Calcium is important for more than just building stronger bones. Did you know that it maintains healthy gums, regular heart rates, lowers cholesterol and prevents cardiovascular disease?
Calcium is also needed for muscular growth and contraction and for the prevention of muscle cramps. In addition it is also essential in blood clotting and even helps prevent cancer.
What Calcium Does
Calcium provides energy and participates in the protein structuring of RNA and DNA;
It is involved in the activation of several enzymes, including lipase, which breaks down fats for utilization by the body;
It maintains proper cell membrane permeability and aids in neuromuscular activity;
If high blood pressure develops due to pregnancy, it can be reduced by calcium intake.

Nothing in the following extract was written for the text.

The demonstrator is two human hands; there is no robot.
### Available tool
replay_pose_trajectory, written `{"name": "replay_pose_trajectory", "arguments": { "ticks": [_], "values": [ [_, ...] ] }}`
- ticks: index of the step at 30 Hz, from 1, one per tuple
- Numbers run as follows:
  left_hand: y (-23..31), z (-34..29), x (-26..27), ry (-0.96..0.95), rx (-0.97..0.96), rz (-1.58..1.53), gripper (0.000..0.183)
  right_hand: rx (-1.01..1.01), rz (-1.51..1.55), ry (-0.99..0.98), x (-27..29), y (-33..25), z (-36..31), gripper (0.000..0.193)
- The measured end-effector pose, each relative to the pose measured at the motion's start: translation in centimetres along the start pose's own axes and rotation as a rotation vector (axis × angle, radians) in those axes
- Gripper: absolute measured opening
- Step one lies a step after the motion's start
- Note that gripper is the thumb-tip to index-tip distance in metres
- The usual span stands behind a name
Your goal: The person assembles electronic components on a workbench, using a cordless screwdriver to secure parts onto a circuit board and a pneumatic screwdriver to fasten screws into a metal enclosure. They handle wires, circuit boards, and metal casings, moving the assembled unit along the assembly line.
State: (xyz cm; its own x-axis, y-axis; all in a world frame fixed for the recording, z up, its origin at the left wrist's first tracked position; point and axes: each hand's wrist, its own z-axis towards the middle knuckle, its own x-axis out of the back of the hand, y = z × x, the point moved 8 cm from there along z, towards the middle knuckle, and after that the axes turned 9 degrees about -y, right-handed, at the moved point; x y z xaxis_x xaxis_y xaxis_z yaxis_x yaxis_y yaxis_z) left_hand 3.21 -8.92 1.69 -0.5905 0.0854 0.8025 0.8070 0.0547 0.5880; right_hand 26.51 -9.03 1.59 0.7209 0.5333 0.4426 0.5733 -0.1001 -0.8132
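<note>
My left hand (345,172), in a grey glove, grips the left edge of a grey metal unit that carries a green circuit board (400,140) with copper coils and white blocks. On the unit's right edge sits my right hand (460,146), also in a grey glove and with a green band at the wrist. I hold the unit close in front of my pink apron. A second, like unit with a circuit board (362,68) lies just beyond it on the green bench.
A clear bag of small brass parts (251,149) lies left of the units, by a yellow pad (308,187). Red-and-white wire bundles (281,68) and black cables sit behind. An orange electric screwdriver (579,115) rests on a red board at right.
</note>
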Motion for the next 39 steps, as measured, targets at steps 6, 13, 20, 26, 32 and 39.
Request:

How Much Calcium and What Kind?
First of all, do not take calcium supplements that are in a candy form or antacid type form. Your body does not absorb it and utilize the mineral the way it should.
Secondly, do not take calcium shortly after or near the time of drinking coffee or tea. The acid in those inhibit absorption as well.
Thirdly, do not take with iron supplements, as the mix will inhibit absorption as well.
After researching all the forms of calcium, it seems the best form is called Calcium Orotate. Orotate is Orotic acid and is a biochemical substance made naturally by the human body. Orotates are mineral salts created by binding a mineral to orotic acid. The controversial German physician Hans Nieper used them as transporters to deliver higher amounts of active minerals directly into inner cell membranes.
Nieper believed that calcium orotate could deliver calcium to the body where it was most needed and without the toxicity or side effects that came with other treatments. In Nieper’s medical clinic in Germany, he successfully treated hundreds of patients with ailments such as osteoporosis, cancer, high blood pressure, arthritis, heart disease, multiple sclerosis and liver conditions such as chronic hepatitis.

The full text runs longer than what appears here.